The Clinical Excellence Podcast

MK Czerwiec, a nurse, cartoonist, educator, and co-founder of the field of Graphic Medicine, discusses her work and the utility of graphic medicine.

What is The Clinical Excellence Podcast?

The Clinical Excellent Podcast, sponsored by the Bucksbaum Institute for Clinical Excellence is a biweekly podcast hosted by Drs. Adam Cifu and Matthew Sorrentino. The podcast has three formats: discussions between doctors and patients, discussions with authors of research pertinent to improving clinical care and the doctor-patient relationship and discussions with physicians about challenges in the doctor-patient relationship or in the life of a physician.

[00:00:00] Dr. Cifu: On today's episode of The Clinical Excellence Podcast, we have MK Czerwiec talking about graphic medicine.

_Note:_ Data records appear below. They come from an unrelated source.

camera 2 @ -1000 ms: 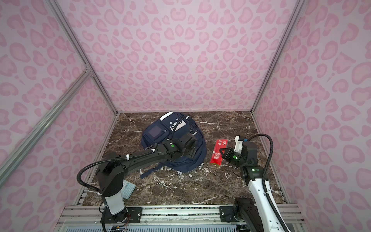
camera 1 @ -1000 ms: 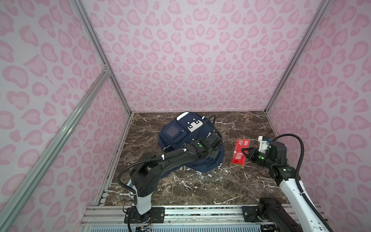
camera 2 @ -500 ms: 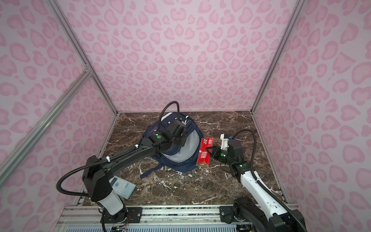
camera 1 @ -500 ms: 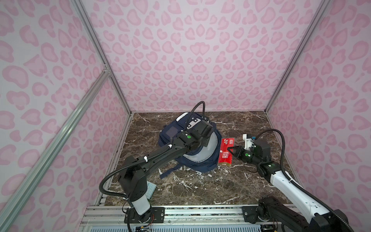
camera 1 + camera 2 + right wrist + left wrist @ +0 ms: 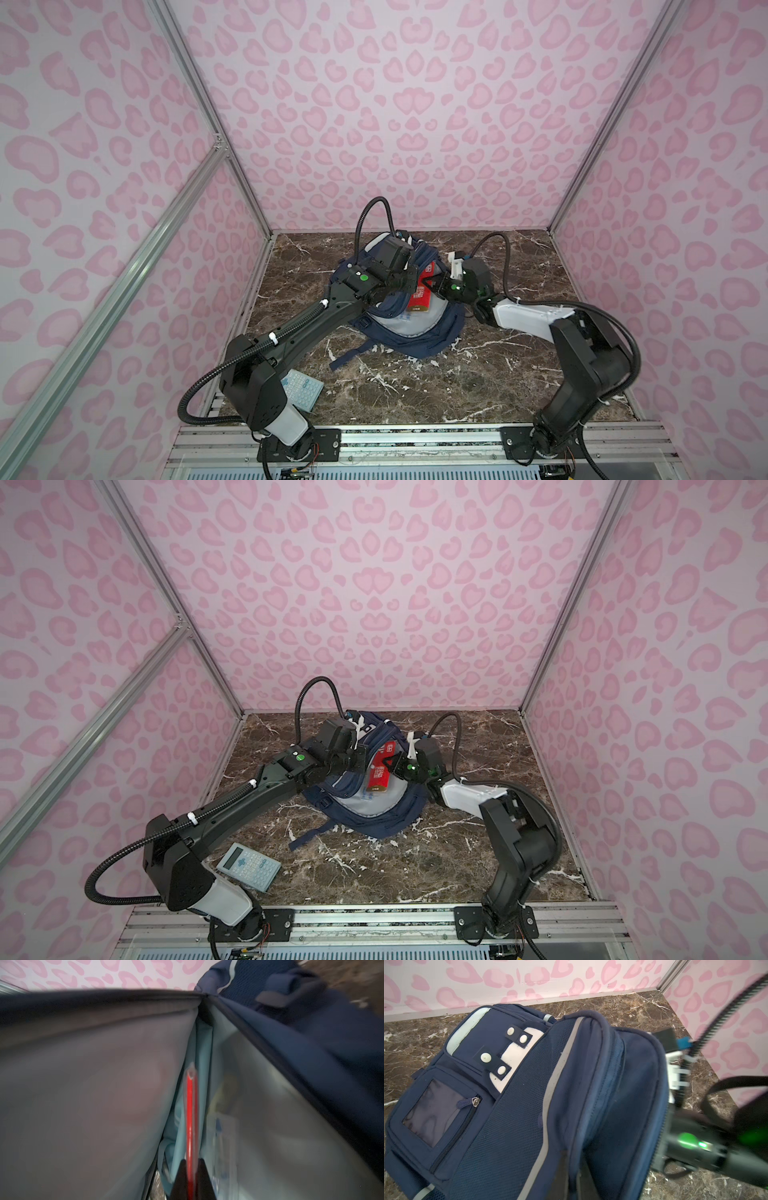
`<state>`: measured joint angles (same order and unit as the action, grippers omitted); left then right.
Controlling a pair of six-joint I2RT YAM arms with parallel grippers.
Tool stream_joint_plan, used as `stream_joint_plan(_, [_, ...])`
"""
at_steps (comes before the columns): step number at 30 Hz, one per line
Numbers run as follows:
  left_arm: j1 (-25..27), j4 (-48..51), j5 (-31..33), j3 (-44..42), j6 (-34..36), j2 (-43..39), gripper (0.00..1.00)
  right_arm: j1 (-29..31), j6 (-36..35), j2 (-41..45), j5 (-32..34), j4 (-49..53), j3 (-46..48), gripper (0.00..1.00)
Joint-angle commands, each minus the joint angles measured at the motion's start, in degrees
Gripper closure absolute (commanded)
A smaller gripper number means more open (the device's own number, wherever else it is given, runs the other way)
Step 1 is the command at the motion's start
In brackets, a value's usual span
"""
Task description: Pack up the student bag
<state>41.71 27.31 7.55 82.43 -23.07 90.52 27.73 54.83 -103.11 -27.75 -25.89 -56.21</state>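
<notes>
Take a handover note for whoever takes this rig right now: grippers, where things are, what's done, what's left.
Left gripper: shut on the student bag, lifting its front panel open.
Right gripper: shut on the red packet, at the grey-lined opening.
Done: bag open, packet at its mouth.
Left: release the packet inside; the calculator lies on the table, unpacked.

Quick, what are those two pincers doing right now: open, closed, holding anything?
Left pincer: closed on the student bag's raised flap.
Right pincer: closed on a thin red packet over the open bag.
</notes>
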Motion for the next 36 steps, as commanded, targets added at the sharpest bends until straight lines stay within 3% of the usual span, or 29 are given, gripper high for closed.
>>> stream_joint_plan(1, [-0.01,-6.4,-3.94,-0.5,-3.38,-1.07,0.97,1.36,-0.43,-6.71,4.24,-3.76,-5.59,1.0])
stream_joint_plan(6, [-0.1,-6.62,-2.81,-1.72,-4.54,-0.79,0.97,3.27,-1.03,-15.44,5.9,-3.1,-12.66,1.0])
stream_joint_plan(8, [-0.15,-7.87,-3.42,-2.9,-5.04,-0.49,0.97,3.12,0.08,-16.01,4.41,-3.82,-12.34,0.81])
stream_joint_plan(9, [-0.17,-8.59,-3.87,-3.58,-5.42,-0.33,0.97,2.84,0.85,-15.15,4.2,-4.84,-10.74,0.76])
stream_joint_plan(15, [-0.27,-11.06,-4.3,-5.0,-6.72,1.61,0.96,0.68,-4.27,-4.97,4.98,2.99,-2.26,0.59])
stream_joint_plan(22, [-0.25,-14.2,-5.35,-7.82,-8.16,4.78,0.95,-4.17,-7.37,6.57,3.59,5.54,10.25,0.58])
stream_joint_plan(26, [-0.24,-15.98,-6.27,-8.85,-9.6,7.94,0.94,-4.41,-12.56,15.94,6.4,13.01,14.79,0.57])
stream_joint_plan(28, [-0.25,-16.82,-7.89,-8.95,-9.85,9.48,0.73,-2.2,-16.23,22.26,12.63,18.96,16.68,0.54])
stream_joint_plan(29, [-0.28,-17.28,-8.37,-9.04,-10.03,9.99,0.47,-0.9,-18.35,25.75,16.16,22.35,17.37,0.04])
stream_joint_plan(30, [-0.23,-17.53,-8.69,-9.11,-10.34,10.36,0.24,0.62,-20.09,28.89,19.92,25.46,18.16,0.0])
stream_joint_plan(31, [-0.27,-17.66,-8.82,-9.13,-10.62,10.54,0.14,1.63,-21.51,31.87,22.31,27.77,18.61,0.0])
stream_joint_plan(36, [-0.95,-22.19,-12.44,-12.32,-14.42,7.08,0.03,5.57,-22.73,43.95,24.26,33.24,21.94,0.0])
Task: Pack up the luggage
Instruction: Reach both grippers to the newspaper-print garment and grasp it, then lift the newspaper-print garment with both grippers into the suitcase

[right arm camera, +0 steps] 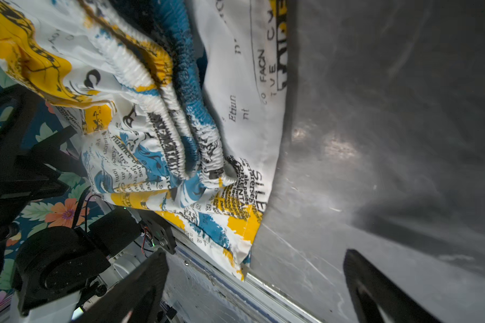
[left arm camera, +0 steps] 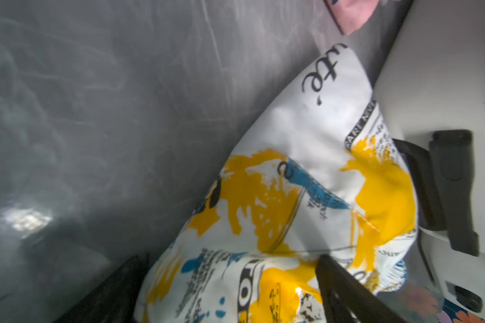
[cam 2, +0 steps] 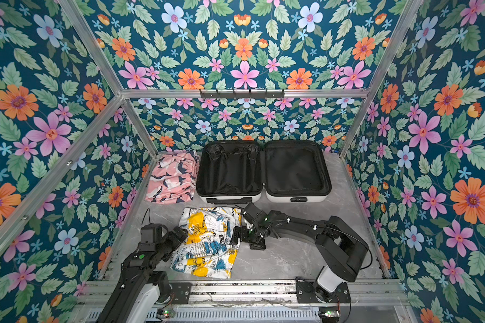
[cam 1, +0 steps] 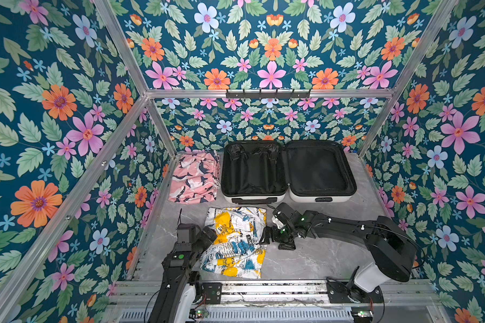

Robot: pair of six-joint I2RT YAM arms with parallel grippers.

[00:00:09] MK Czerwiec: The ones I'm focused on when I teach about it is four roles, like as an educational intervention, as a tool for reflection, as you mentioned, and you know, as a tool for research, which actually is a whole interesting area, like, comics have an interesting place to play in drawing, having people draw in research, and then advocacy, kind of putting all those together to advocate for whether it's better care or better maternal outcomes or whatever, you know, a comic can tell a story, bring a narrative and also bring data and actually like, do really interesting work in advocacy.

[00:00:48] Dr. Cifu: We're back with another episode of The Clinical Excellence Podcast sponsored by the Bucksbaum Institute. On this podcast, we speak to patients and doctors and today a nurse, about all aspects of excellence in clinical medicine. I'm Adam Cifu, and today I'm joined by MK Czerwiec. Ms. Czerwiec is a nurse, cartoonist, educator, and co-founder of the field of graphic medicine.

Her work attempts to use the medium of comics to help make challenging situations easier to navigate. She is the creator of Taking Turns: Stories from HIV/AIDS Care Unit 371, which for me is up there with Can't We Talk About Something More Pleasant? And Fun Home as graphic masterpieces. She's also co-author of Graphic Medicine Manifesto, editor of the two-time Eisner Award-winning Menopause: A Comic Treatment, which I actually gave to my wife as a birthday present, so we'll see how that goes, and the comic editor for the journal Literature and Medicine.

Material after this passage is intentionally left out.